Pan-Asian The Unfinished Realm

We Will be Back —— Pan-Asianism has never ended; time is about to restart

Steam: Not Freedom, Just a Chinese Self-Comfort

Steam: Not Freedom, Just a Chinese Self-Comfort

Steam can still be used normally in China, and many people explain this as the CCP having concerns: fearing that players might use it to access the outside world, fearing they might incidentally bypass the firewall, fearing the cultural firewall might be breached. This explanation sounds powerful, but is essentially a form of self-comfort.

The real reason is simple: Steam's agent in China is Perfect World. It has money and connections, and can navigate through the power machine. Steam's existence has never been the ruler's tolerance of freedom, but rather a byproduct of commercial interests.

Chinese people are accustomed to interpreting such loopholes as "the rulers fear us." This is a psychological compensation after being colonized. What is clearly a colony divided by others is understood as rights they have won themselves. Steam becomes the stage for this illusion. The virtual freedom brought by games, discounts, and cross-border social interactions is enough to create a delusion: as if the system has some concerns about them.

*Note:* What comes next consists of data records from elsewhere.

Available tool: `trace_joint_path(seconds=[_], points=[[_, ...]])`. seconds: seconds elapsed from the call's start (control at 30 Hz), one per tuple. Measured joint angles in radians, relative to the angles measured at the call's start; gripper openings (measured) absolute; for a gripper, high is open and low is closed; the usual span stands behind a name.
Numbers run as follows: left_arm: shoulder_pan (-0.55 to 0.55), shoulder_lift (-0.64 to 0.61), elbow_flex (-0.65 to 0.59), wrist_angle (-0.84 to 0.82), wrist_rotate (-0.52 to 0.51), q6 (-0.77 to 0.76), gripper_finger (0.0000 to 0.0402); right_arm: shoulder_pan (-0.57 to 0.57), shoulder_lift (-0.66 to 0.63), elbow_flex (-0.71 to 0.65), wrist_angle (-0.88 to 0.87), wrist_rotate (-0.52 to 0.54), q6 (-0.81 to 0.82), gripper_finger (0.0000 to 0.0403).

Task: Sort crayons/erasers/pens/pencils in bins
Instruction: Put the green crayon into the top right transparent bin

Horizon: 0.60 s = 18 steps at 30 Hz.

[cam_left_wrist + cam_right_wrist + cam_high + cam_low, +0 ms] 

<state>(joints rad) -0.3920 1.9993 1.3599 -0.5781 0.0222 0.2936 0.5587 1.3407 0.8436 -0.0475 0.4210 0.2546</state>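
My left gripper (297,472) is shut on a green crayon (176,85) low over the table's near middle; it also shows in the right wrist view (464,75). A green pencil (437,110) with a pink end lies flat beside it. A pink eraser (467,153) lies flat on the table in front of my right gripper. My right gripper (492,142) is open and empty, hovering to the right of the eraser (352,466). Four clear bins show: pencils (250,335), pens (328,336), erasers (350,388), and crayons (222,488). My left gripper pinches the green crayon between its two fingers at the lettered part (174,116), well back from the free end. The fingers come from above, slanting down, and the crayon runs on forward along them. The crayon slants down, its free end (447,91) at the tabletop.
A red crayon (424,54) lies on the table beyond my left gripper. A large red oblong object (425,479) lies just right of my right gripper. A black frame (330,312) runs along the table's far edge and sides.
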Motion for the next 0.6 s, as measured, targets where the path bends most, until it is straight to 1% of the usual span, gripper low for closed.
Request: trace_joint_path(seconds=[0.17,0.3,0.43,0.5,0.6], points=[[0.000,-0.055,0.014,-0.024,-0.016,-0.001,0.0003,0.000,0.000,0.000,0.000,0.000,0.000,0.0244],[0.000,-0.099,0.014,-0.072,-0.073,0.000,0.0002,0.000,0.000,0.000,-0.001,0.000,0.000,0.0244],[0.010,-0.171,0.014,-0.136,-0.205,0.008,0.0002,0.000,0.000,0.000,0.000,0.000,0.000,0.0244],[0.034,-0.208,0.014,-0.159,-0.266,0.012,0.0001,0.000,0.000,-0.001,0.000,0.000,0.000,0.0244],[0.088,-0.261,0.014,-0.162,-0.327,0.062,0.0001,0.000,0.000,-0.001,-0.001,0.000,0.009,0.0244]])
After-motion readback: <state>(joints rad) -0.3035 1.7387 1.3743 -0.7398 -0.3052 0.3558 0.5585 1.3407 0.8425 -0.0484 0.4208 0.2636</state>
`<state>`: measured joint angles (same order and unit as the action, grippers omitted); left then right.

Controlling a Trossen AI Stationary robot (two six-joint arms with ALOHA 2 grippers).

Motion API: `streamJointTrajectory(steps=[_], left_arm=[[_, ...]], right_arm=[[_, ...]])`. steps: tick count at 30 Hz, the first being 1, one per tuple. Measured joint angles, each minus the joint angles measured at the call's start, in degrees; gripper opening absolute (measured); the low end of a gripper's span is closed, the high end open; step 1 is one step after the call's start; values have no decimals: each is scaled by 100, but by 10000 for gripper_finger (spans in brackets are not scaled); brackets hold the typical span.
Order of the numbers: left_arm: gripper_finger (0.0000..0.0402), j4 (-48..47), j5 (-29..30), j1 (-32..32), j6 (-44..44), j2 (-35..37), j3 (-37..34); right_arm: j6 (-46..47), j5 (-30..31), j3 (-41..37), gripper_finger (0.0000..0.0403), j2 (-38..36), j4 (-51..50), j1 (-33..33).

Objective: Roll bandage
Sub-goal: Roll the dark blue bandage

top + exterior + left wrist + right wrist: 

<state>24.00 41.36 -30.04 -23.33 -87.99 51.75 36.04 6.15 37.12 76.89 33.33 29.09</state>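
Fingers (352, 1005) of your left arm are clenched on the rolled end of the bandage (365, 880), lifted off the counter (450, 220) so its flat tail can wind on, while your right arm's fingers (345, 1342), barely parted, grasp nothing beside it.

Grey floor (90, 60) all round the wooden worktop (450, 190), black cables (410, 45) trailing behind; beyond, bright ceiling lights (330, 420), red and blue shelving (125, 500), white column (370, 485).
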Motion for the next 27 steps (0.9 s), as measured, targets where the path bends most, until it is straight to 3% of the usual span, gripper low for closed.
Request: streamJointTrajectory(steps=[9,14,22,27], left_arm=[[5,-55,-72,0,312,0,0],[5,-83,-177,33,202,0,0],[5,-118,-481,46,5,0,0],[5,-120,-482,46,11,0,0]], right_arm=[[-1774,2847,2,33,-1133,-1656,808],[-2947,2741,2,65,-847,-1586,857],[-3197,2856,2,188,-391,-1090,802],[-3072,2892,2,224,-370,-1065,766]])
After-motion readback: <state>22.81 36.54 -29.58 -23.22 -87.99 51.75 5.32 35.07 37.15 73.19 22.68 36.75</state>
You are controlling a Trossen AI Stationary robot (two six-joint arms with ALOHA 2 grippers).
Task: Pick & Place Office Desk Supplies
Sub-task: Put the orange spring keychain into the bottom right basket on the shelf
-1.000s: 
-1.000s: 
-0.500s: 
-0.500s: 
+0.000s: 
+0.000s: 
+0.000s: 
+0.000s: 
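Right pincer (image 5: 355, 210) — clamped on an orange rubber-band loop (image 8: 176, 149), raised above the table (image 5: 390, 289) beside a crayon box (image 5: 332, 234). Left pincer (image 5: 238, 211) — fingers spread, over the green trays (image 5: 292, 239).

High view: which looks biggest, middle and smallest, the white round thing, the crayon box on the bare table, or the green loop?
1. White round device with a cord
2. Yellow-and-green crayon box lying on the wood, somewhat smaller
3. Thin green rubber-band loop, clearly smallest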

But the fact is, in 2025, the number of Chinese people who can bypass the firewall is far greater than ten years ago, yet this has not brought any institutional shock. Bypassing the firewall is just a way to obtain entertainment, learning, and consumption, hardly transforming into organized power. Steam is the same; its existence has not shaken any power foundation.

A typical case is the game "Red Poison" launched by Taiwanese independent developers. In the game, the virus has the face of a bootleg Winnie the Pooh, and the villains players must fight are Chinese Foreign Ministry spokespersons and Tedros. Patriotic players discovered this and collectively reported it, demanding Steam remove it, but were instead directly "sent back to the Chinese region" by Steam. These people originally secretly bought games at low prices in the Russian region, yet while shouting patriotism, they wanted to act as law enforcers. In the end, they were slapped in the face by reality.

This story shows that Chinese Steam players are not unstable factors at all; their anger and campaigns are precisely extensions of the system. They are not trying to tear down the wall, but to help the system reinforce it. Given the premise of receiving a salary, they are willing to be dogs at any time.

If the colonized population in China one day truly stands up in the future, the reason will not be that they can bypass the firewall, nor that they have contacted the outside world on Steam. That kind of turning point will only appear when external blood supply is cut off. When the United States or other countries stop providing funds and markets, and the CCP cannot continue to maintain the social system, the colonized people cannot survive, and only then will they point their spears at the Communist Party.

Self-comfort is stubborn because it conforms to survival logic. The colonized lose freedom while convincing themselves this is temporary, that "we actually have power." Steam is just the latest carrier, continuing this tradition of self-anesthesia.